Craig Guildford, chief constable for Nottinghamshire Police, told local paper Nottinghamshire Live that it is about “putting pressure around peers and families” as police cannot “arrest their way out” of Nottingham’s knife crime problem.
Meanwhile Jon Collins, leader of Nottingham City Council, said: “All the evidence shows that the risk of losing your home, or your parents and grandparents losing their home, by being involved in this activity is a serious deterrent.
“This is one of the conditions in the tenancy agreement, which means that if someone in a property is – and they do not need to have been convicted – involved in knife crime, just like drug dealing or any kind of firearm issue, that gives Nottingham City Homes working with Nottingham City Council powers to seek eviction. We won’t accept it.”

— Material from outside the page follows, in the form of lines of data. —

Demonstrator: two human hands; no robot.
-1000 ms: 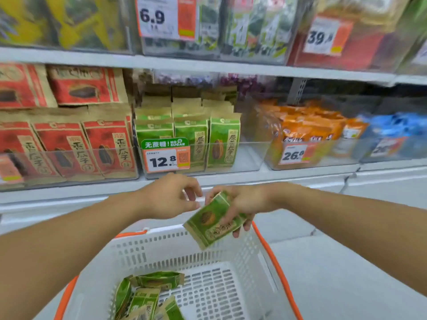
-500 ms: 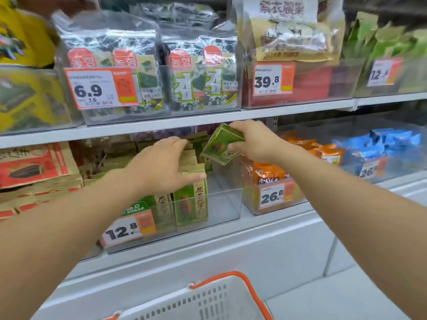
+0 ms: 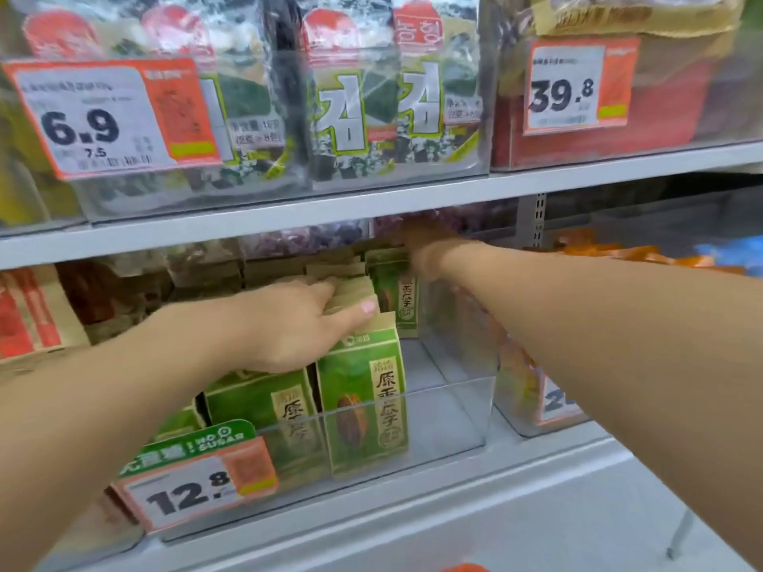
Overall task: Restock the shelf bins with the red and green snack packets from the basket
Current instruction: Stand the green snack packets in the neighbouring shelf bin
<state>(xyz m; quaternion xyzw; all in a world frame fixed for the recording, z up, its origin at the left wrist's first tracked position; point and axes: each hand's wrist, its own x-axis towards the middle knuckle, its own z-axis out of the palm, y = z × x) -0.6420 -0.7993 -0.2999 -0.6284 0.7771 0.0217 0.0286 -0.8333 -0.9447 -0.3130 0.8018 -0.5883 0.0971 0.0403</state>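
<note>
Packets in red wrappers (image 3: 24, 315) stand in the far left bin, untouched at this moment. Next along, the left hand (image 3: 289, 324) has come up from the basket to the clear bin (image 3: 454, 406) with the 12.8 price tag (image 3: 194, 485). Its fingers are laid over the folded tops of the front green packets (image 3: 363, 406), thumb stretched along the paper edge. The grip is spread and pressing, not pinching, and it seems to hold the row steady and to the left. Half a second ago this hand was only arriving above that row; now it rests on it.

Further right, the green packet (image 3: 392, 291) that was carried in the air a moment ago has gone into the back of the same bin. It stands upright behind the front row, against the bin's right side. The right hand (image 3: 425, 249) reaches deep under the upper shelf (image 3: 371, 204) and sits at the packet's top edge. It is blurred and in shadow, so I cannot tell whether its grip is pinching the packet or has already let go.

For the task, one more green packet is as good as shelved, provided it stays upright once released. The right half of the bin floor shows bare space, so more can fit. The basket has dropped almost out of view: only an orange sliver of its rim (image 3: 466, 568) shows at the bottom edge, so what remains in it cannot be judged from here.
</note>
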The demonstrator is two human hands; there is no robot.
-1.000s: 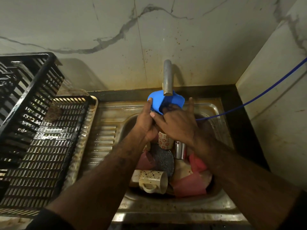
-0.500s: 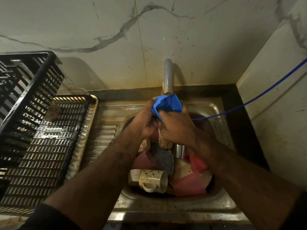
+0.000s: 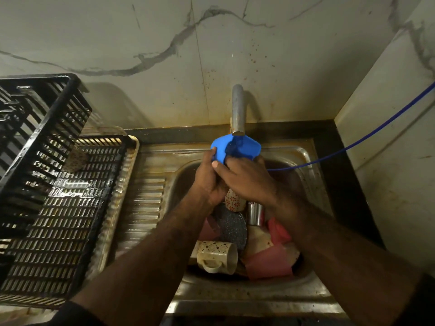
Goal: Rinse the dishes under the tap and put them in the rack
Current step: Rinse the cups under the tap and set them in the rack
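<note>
Back wall (image 3: 141, 31): pale marble-look panels w/ grey veins, brown spatter near centre. Right wall (image 3: 395, 149) same finish, meets back wall at corner. Dark surface (image 3: 348, 184) edging along walls. Lighting dim, yellowish.

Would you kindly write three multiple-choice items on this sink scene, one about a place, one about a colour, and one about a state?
1. Where is the black rack?
A. To the left of the sink
B. Inside the sink
C. To the right of the sink

2. What colour is the dish held under the tap?
A. Pink
B. Blue
C. Cream

3. How is the blue dish held?
A. By the left hand alone
B. By neither hand
C. By both hands

Answers:
1 A: the black rack stands on the draining board left of the sink.
2 B: the blue dish sits right below the tap.
3 C: the left hand and right hand both grip it.
</note>
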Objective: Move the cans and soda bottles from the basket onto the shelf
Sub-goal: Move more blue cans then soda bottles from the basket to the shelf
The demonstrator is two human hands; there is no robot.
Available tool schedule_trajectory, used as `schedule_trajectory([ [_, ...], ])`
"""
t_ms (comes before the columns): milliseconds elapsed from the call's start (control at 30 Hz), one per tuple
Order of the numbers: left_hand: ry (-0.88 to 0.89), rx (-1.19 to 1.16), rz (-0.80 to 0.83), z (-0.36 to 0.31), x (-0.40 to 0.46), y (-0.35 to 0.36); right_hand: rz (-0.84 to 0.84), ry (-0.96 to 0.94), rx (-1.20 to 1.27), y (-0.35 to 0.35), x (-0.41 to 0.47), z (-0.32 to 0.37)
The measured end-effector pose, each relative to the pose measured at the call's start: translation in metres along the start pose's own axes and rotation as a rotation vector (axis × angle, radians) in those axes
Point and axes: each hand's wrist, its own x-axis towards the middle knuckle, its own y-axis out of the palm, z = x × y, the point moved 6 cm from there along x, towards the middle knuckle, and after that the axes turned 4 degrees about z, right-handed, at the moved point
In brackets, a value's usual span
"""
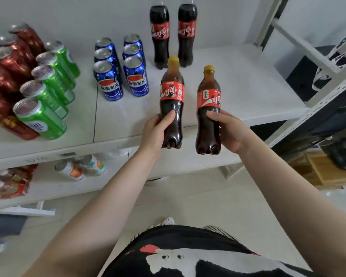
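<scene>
Far left of the hands, red aluminium cans (pixel 6 76) w/ green aluminium cans (pixel 46 90) beside them, packed in rows, prob. to save room. Just left of the left hand, blue Pepsi cans (pixel 121 66) in 2 short columns. Left hand (pixel 155 134) is wrapped round the lower body of a dark cola plastic bottle w/ yellow cap & red label (pixel 171 102), upright, base over the white shelf (pixel 238 92) front edge. Right hand (pixel 231 130) grips a matching yellow-capped cola bottle (pixel 208 110) the same way (low grip leaves the base free to set down). Behind the hands, 2 taller cola bottles (pixel 173 35) stand; likely the pair lands in front. Basket not in view.
</scene>
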Motion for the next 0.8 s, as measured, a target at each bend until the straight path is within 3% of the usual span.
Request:
schedule_trajectory([
  [333,0.093,0.037,-0.067,-0.029,0.09,0.018,0.025,-0.048,-0.086,-0.021,0.079,0.068],
  [667,0.21,0.159,-0.266,-0.053,0.147,0.02,0.123,-0.317,-0.187,-0.011,0.14,0.124],
  [800,0.238,0.199,-0.265,-0.051,0.163,0.016,0.126,-0.392,-0.195,-0.011,0.155,0.13],
])
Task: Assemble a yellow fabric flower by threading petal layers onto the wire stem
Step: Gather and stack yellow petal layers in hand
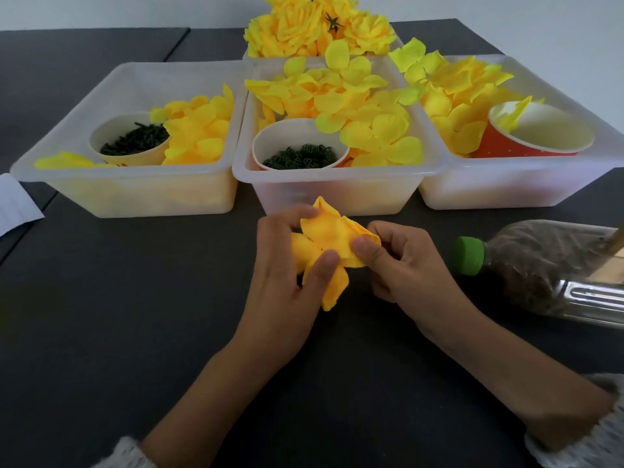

A spokesperson for the council confirmed that the local authority was in discussions with its ALMO about how to implement the plan.
According to the most recent police figures there were 822 knife incidents in Nottingham during the 12 months to March 2018, compared to 742 offences in the previous year.
Earlier this year superintendent Nick Davies, one of the country’s top police officers who works in London, said families of gang members should be threatened with eviction. The strategy had previously been used after the London riots.